Dipende se l’Italia sarà capace di avere un ruolo proattivo, l’incognita è tutta lì. Già oggi abbiamo diverse forme di collaborazione con loro, ad esempio i cinesi sono la terza popolazione di stranieri a studiare in Italia e già diamo loro strumenti di conoscenza con le università o i master. Dal canto suo Pechino, con l’ultima legge approvata dall’Assemblea del Popolo, ha equiparato le imprese cinesi a quelle straniere purché queste scambino informazioni e tecnologie, chiaramente sono molto interessate alla ricerca italiana in vari settori. Nella stessa legge però finalmente inaspriscono le sanzioni sui brevetti facendo un primo passo in una reale economia di mercato.
L’interesse verso i nostri porti va vista come una mossa economica o geopolitica?
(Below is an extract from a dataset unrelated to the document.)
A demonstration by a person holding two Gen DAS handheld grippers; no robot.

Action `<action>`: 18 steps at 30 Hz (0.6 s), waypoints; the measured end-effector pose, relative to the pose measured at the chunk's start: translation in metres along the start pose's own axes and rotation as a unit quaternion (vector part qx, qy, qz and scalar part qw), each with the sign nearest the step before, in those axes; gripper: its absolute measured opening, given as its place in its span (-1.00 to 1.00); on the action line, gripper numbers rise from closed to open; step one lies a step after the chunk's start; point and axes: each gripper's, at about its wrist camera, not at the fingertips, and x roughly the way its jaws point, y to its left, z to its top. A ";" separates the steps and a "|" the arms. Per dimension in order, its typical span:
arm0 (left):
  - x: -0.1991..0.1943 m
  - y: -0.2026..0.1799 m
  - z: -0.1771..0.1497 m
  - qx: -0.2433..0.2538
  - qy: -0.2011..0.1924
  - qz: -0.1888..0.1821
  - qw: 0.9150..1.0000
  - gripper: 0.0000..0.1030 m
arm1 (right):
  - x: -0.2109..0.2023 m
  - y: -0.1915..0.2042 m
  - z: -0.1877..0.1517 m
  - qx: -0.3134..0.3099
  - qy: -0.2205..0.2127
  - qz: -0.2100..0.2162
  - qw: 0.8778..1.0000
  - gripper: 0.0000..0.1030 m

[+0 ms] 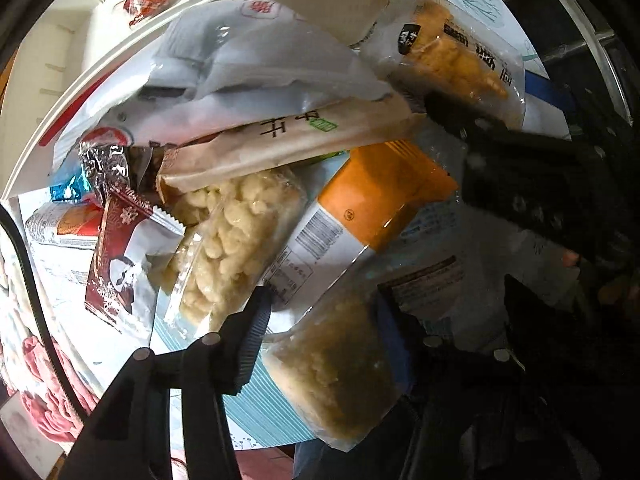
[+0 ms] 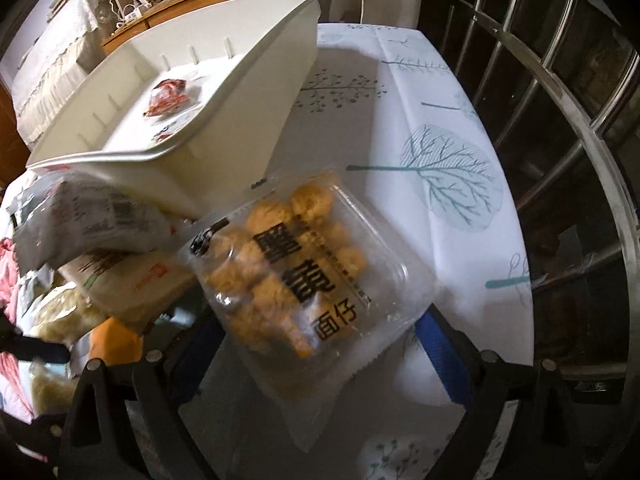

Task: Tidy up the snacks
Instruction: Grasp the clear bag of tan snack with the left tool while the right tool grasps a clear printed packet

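A lived-in home, by the look of it. The table (image 2: 400, 80) wears a white cloth printed with teal trees. Beyond its far edge stands a wooden sideboard (image 2: 192, 0) cluttered with household odds and ends, beside furniture draped in a lace-trimmed cover (image 2: 52, 52). Metal window bars (image 2: 560, 92) run along the right edge, though the blur makes them hard to read.

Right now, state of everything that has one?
White bin: upright, holds one red-wrapped snack.
Puff pack: sealed, flat on tablecloth, between right gripper jaws, which are open.
Granule bag: sealed, between left gripper jaws; contact unclear.
Snack pile: loose, outside bin.
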 end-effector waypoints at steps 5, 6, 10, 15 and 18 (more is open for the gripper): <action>-0.001 0.010 -0.009 -0.011 0.002 -0.006 1.000 -0.07 | -0.004 0.003 -0.001 -0.002 -0.001 -0.007 1.000 0.47; -0.001 0.013 -0.010 -0.015 0.002 -0.007 1.000 -0.07 | -0.006 0.003 -0.002 -0.001 -0.001 -0.007 1.000 0.42; 0.000 0.024 -0.016 -0.031 0.004 -0.012 0.999 -0.13 | -0.013 0.003 -0.005 -0.005 -0.004 -0.008 1.000 0.13; 0.004 0.045 -0.040 -0.061 0.009 -0.030 0.998 -0.27 | -0.022 0.002 -0.010 0.002 -0.001 -0.005 1.000 0.09; 0.004 0.058 -0.050 -0.082 0.010 -0.039 0.996 -0.37 | -0.031 0.002 -0.015 0.009 -0.005 0.002 1.000 0.08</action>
Prevale il secondo aspetto. Ma devo dire, con una battuta, che l’Italia di Marco Polo non può restare fuori dalla nuova Via della Seta. E dobbiamo farlo senza pensare troppo alle proteste di alcuni Paesi europei. L’Italia, a partire dal governo Gentiloni, è già oggi membro dell’Asia Investment Bank, detenendo un 2,5 per cento di questa istituzione. Se usato bene questo accordo può rilanciare anche il ruolo dell’Italia nel Mediterraneo. Il Pireo comprato dai cinesi non si è rivelato così fruttuoso per loro perché al nord della Grecia non ci sono grandi infrastrutture, mentre da Trieste o da Genova gli scambi possono essere di ben altro livello.
Stiamo spostando il nostro asse verso Est?
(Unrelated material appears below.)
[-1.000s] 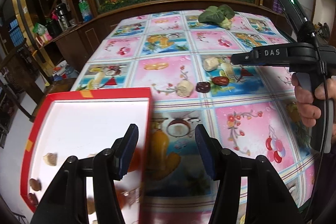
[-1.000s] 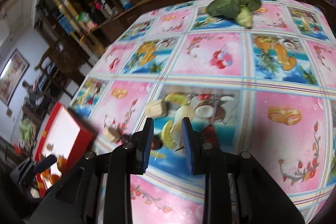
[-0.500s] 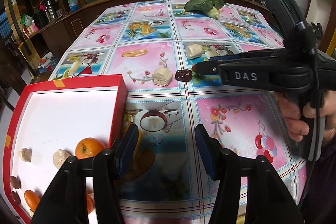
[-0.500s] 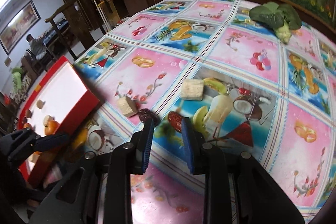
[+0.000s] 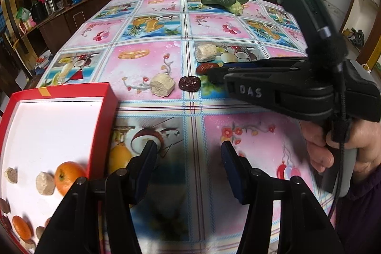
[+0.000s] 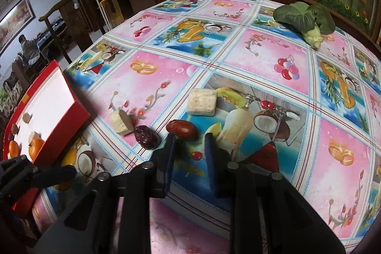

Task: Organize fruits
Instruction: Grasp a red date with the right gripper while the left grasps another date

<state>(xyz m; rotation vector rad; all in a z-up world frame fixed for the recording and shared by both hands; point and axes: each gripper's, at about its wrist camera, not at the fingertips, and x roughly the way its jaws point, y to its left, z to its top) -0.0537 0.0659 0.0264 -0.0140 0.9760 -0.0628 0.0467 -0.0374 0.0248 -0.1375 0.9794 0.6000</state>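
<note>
A: Well, which piece is the right gripper (image 6: 189, 141) going for?

B: By the look of it, the smooth, glossy red-brown date (image 6: 182, 130) on the patterned plastic tablecloth (image 6: 262, 58), roughly mid-table. It lies just ahead of the fingertips and a touch toward the left jaw, and nothing shows it being touched.

A: And the jaws?

B: Narrow, with a small gap, and they have just been closing. Nothing sits between the pads; the date is beyond them.

A: How does the date lie?

B: Its long axis runs roughly across the line the gripper points along, so the jaws close along its length. A roll of the wrist would probably let them take it across the short way.

A: What about the other hand?

B: The left gripper (image 5: 188, 164) hangs half open and empty over the near part of the cloth, beside the right wall of the red cardboard box with a white floor (image 5: 102, 125). It is much farther from the date, so the right one is the nearer.

A: Anything close by to mind?

B: A darker, wrinkled date (image 6: 146, 137) lies just to the left, and a pale cut chunk (image 6: 121, 122) past that, toward the box. The box, at the table's left edge, already holds oranges (image 5: 67, 176) and other pieces.
</note>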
Spero di no, dovremo essere bravi a spiegare, anche agli amici Usa, che se l’Italia gioca un ruolo con la Cina può essere un vantaggio anche per loro. È già avvenuto con l’Iran, Paese con cui continuiamo le nostre relazioni commerciali, ma siamo stati esentati dalle contro-sanzioni americane a differenza di altri Paesi. Per questo dico che l’Italia deve saper giocare un ruolo attivo, senza subire questo accordo, anche perché poi i cinesi vanno veloci come treni. Quando ero ministro degli Esteri dicemmo si al progetto russo sul South Stream, gli Usa ci guardarono con diffidenza. Mi chiamarono, li invitai a Roma e dissi loro che non avevamo segreti con i nostri amici facendo una full disclosure del progetto. Sia Hillary Clinton che Barack Obama restarono soddisfatti.
Oggi, nel corso del loro incontro, Conte e Macron avranno parlato anche di Libia oltre che di Tav? In fondo non possiamo aspettarci che possa aiutarci la Cina sul dossier libico…
Spero ne abbiano parlato e magari per trovare soluzioni comuni. La Cina in Libia non ha oggi un interesse diretto, ma quando cadde Gheddafi seguimmo l’evacuazione dal Paese e decine di migliaia di lavoratori cinesi erano in lì. Scoprimmo che erano quanto i turchi. Questo dimostra che se la Libia tornasse ad avere una stabilità anche la Cina potrà avere degli interessi. In altri Paesi africani, ad esempio, l’Italia già potrebbe sfruttare questo rapporto con loro per mitigare la loro tendenza coloniale.
L’Italia dovrà essere capace di coinvolgere tanto Usa, Russia e anche l’Egitto. Abbiamo forse ecceduto in questi anni a schiacciare la nostra posizione solo sul governo di Tripoli e su Serraj. Oggi serve includere in un percorso anche il Generale Haftar e spero che la prossima conferenza organizzata dall’Onu a metà aprile riesca a fare chiarezza. Spero che questo avverrà prima che Haftar sarà arrivato a Tripoli e magari accompagnato da un generale francese… Già nei mesi scorsi il Feldmaresciallo ha conquistato il Sud libico grazie ai caccia francesi.
Su questo attivismo francese ha influito l’incontro tra Di Maio e Di Battista con il leader dei gilet gialli?
Loro certe cose se le legano al dito, non mi stupirebbe. Anche se è da tempo che la Francia intende scalzarci la leadership in Libia.